◆ **AIM OF THE TASK**: Could you restate the entries below word for word and leave the images out?

** DATA FOR REVIEW follows **

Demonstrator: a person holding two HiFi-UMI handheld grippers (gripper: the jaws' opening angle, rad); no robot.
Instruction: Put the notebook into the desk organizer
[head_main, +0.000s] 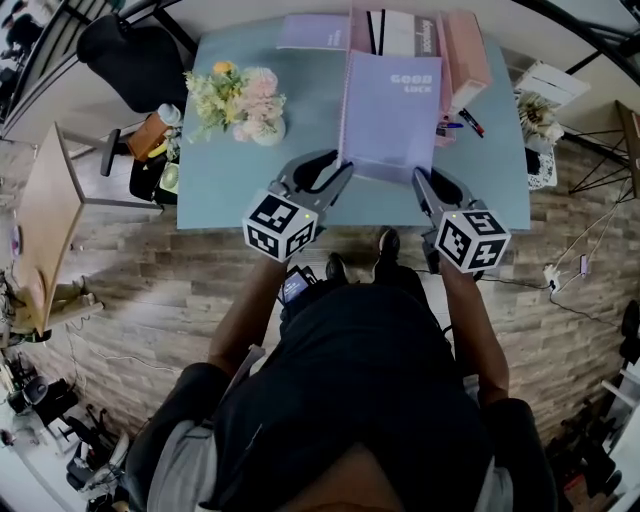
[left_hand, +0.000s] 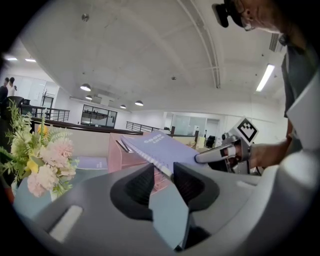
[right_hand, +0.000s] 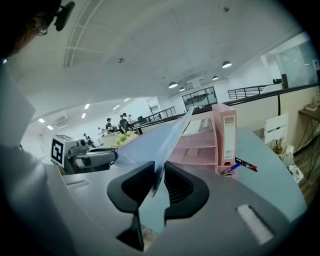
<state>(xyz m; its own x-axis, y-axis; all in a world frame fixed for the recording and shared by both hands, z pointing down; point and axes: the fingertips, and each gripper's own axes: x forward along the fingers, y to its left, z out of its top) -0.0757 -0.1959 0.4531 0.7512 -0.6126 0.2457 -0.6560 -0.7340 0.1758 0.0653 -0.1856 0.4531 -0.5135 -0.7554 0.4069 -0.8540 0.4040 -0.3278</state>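
the lavender spiral-bound notebook with "good luck" printed on its cover (head_main: 390, 110) is held clear of the light blue surface (head_main: 230, 180), supported at its two near corners. the left gripper (left_hand: 163, 172) is closed on the near corner at the spiral-binding side; the binding edge sits between its two dark pads. the right gripper (right_hand: 159, 170) is closed on the opposite near corner, with the thin page edge clamped between its pads. the notebook's long axis runs from the person toward the far side of the surface. the cover faces up, the spiral binding lies along the left edge, and the top short edge points at the pink mesh desk organizer (head_main: 465, 55). both gripper views show the notebook sloping upward away from the grippers, so the far end is the higher one. in the head view the far short edge overlaps the front of the organizer; whether it touches cannot be told. a red pen and a blue pen (right_hand: 245, 165) lie at the organizer's base. a bouquet of pale flowers in a vase (head_main: 240, 100) stands to the left of the notebook.
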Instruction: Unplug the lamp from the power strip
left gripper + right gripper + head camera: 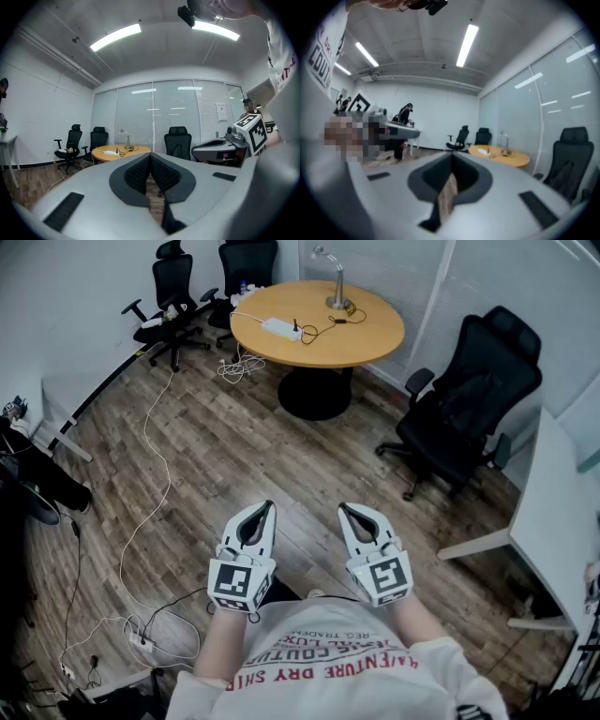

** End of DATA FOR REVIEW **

◆ **RESPONSE AREA**:
Demonstrator: a person holding two HiFi-UMI handheld grippers (gripper: the jaws' opening angle, rad); no robot.
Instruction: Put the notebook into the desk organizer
[head_main, +0.000s] 
[left_hand, +0.000s] 
[right_hand, +0.000s] 
<state>(xyz m; its own x-axis, y-axis; all in a world frame fixed for the recording and shared by both hands, z pointing down; point and axes: the fingertips, and each gripper's own axes: x forward along the fingers, y to its left, z out of its top) -0.0757 -0.1959 0.4531 0.7512 -0.6126 0.2457 -0.6560 -0.7340 0.1758 0.0653 -0.1856 0.4531 -0.5135 -0.7554 0.4069 -0.8540 0.4040 -0.3278</state>
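the lavender spiral-bound notebook with "good luck" printed on its cover (head_main: 390, 110) is held clear of the light blue surface (head_main: 230, 180), supported at its two near corners. the left gripper (left_hand: 163, 172) is closed on the near corner at the spiral-binding side; the binding edge sits between its two dark pads. the right gripper (right_hand: 159, 170) is closed on the opposite near corner, with the thin page edge clamped between its pads. the notebook's long axis runs from the person toward the far side of the surface. the cover faces up, the spiral binding lies along the left edge, and the top short edge points at the pink mesh desk organizer (head_main: 465, 55). both gripper views show the notebook sloping upward away from the grippers, so the far end is the higher one. in the head view the far short edge overlaps the front of the organizer; whether it touches cannot be told. a red pen and a blue pen (right_hand: 245, 165) lie at the organizer's base. a bouquet of pale flowers in a vase (head_main: 240, 100) stands to the left of the notebook.
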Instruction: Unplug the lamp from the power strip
left gripper + right gripper + head camera: 

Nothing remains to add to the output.